Identifying appropriate subjects for abuse liability studies using prestudy pharmacological testing
by
Busto UE, Zawertailo LA, Kaplan HL, Sellers EM
Centre for Addiction and Mental Health, Toronto, Canada.
Can J Clin Pharmacol 1999 Summer; 6(2):103-10


ABSTRACT

Drug abuse liability testing usually involves a subject population of individuals who are current or former drug abusers. To determine whether choosing subjects from a wider and more diverse population of nondrug abusers results in subjective response patterns that are pharmacologically associated with drug abuse liability, a series of studies were conducted using the prescription opiate hydromorphone and the barbiturate secobarbital to prescreen subjects before their acceptance into large multidrug, multidose abuse liability studies. The results of these prescreening studies show that there were some subjects who were not able to report consistently and reliably relevant drug effects, even though they received pharmacologically active doses as measured by objective indexes such as pupil diameter for the opiate study and psychomotor impairment for the barbiturate study. To test the consistency of these results, several of the subjects from the hydromorphone screening were retested with hydrocodone. The results demonstrate that subjects who were unable to report positive subjective effects of hydromorphone were also unable to respond appropriately to hydrocodone, and subjects who responded appropriately to hydromorphone in the prescreening study consistently responded to another opiate.

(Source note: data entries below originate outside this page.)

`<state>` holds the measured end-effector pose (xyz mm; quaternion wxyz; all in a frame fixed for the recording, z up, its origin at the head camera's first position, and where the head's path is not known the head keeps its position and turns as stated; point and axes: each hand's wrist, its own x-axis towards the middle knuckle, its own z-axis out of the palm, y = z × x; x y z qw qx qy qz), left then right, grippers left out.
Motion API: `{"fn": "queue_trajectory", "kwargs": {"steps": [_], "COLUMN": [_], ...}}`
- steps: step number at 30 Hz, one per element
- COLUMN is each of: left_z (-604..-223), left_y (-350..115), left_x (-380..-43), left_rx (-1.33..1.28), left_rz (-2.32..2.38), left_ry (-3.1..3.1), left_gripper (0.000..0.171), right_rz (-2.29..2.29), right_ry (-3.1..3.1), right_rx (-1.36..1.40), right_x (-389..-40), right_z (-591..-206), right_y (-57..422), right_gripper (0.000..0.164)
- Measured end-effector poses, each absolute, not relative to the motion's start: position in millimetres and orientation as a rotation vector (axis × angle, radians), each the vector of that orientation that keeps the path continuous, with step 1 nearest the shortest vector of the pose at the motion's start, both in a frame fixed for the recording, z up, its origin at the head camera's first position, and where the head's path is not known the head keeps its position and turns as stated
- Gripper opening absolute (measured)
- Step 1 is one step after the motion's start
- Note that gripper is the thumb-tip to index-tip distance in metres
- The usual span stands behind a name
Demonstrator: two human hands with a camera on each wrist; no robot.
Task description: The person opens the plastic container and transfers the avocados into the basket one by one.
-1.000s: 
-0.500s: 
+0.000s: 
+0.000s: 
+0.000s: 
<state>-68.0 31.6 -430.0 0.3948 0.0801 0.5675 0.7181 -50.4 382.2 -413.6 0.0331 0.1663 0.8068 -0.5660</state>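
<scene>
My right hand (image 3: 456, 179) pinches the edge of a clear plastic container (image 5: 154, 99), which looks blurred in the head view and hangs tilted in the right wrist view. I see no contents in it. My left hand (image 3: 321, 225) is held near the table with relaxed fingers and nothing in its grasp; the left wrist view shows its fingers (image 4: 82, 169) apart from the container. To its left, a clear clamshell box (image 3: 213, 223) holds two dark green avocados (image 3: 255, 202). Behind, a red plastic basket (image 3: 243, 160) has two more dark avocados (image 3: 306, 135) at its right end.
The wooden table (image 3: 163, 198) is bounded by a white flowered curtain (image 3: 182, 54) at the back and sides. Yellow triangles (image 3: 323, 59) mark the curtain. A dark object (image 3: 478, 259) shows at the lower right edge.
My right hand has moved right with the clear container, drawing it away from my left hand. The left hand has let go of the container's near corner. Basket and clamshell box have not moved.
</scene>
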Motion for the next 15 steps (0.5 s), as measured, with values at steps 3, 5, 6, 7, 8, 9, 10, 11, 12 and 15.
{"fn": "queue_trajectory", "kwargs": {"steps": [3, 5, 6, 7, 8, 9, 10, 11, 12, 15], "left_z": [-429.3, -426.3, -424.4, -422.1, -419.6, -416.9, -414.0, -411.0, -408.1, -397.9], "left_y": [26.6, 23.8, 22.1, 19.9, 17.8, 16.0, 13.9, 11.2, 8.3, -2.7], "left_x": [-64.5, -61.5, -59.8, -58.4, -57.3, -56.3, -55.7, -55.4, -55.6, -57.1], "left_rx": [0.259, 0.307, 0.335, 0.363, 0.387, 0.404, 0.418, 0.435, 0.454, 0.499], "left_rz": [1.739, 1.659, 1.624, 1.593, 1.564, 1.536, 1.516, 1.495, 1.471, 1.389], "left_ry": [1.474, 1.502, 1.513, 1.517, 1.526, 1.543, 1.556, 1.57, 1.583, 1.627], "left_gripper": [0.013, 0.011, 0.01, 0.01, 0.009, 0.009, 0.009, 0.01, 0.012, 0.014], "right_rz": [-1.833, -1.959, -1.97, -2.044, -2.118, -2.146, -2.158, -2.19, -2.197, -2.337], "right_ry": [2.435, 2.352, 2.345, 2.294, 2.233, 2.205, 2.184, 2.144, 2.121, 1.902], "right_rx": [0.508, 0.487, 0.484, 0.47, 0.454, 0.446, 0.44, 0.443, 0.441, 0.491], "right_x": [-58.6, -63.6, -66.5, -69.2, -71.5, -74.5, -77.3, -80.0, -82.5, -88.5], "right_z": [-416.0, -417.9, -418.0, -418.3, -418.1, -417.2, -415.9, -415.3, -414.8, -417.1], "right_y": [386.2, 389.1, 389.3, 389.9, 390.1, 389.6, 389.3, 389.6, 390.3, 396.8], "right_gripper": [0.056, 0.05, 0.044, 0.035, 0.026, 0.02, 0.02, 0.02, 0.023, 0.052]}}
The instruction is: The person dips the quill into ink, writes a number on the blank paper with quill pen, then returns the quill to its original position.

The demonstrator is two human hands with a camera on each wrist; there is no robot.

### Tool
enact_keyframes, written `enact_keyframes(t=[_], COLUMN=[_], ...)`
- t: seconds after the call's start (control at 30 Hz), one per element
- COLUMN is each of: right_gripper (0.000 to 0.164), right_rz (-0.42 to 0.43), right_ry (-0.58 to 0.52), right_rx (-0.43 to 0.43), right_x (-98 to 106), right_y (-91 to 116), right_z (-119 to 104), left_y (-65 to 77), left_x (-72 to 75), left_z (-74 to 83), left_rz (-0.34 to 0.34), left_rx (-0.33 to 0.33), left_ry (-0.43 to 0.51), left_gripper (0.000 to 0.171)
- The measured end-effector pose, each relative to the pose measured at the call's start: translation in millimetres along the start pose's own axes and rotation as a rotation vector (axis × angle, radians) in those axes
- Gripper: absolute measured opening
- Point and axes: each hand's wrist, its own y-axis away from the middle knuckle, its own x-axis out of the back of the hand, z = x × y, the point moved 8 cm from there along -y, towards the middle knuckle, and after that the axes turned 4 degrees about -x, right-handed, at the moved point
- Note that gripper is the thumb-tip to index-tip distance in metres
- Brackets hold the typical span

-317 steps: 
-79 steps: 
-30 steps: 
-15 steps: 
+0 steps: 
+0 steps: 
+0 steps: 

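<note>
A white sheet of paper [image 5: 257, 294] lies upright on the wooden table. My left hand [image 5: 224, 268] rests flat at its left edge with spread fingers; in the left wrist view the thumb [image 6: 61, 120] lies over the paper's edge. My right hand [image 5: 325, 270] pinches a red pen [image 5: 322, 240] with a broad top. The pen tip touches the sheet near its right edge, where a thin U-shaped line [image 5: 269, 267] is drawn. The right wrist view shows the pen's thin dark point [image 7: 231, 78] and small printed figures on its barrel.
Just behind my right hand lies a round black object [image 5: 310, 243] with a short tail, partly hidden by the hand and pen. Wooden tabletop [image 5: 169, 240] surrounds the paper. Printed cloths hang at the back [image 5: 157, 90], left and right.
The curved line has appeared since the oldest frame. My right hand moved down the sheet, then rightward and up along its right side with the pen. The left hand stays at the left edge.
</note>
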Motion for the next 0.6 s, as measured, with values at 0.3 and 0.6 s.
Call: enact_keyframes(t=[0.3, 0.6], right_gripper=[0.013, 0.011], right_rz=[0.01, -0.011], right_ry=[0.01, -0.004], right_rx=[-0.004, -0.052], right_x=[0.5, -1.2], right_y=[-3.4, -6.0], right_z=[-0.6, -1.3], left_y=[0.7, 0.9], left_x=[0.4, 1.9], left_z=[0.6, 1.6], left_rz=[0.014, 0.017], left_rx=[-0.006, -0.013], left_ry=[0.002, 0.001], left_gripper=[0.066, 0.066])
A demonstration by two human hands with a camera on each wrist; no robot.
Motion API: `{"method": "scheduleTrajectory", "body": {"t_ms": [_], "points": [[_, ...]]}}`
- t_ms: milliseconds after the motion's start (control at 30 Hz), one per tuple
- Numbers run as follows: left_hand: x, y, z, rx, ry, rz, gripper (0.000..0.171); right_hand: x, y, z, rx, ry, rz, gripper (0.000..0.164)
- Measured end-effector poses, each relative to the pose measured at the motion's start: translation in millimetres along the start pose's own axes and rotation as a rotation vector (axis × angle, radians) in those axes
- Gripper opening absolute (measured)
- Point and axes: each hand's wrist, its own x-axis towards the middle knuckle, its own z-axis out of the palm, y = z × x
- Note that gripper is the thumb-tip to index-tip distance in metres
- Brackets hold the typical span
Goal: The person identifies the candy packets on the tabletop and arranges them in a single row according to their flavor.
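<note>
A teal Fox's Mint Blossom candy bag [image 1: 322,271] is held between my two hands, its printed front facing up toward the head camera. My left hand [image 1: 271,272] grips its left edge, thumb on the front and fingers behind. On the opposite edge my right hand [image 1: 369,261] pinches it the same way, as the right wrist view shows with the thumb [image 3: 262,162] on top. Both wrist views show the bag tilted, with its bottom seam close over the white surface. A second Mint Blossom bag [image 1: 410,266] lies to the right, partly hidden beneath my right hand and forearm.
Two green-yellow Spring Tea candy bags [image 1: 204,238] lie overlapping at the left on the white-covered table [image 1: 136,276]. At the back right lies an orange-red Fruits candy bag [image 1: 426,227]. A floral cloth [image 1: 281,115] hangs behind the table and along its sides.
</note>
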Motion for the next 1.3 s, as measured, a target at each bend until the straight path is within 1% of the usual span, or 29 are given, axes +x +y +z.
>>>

Using this prescreening methodology has allowed sensitive and reliable data on the abuse liability of benzodiazepine agonists and partial agonists, barbiturates, carbamate compounds, amphetamines, selective serotonin reuptake inhibitors and prescription opiate compounds to be generated using a nondrug abusing population. In conclusion, due to the relative heterogeneity of a population of nondrug abusers compared with a drug abusing population, it is necessary to prescreen subjects for their ability to detect and report subjective drug effects, and to distinguish the effects of an active drug from those of placebo. Selecting subjects from this population has several advantages over selecting subjects from the drug abusing population that outweigh any inconvenience of this simple prescreening methodology.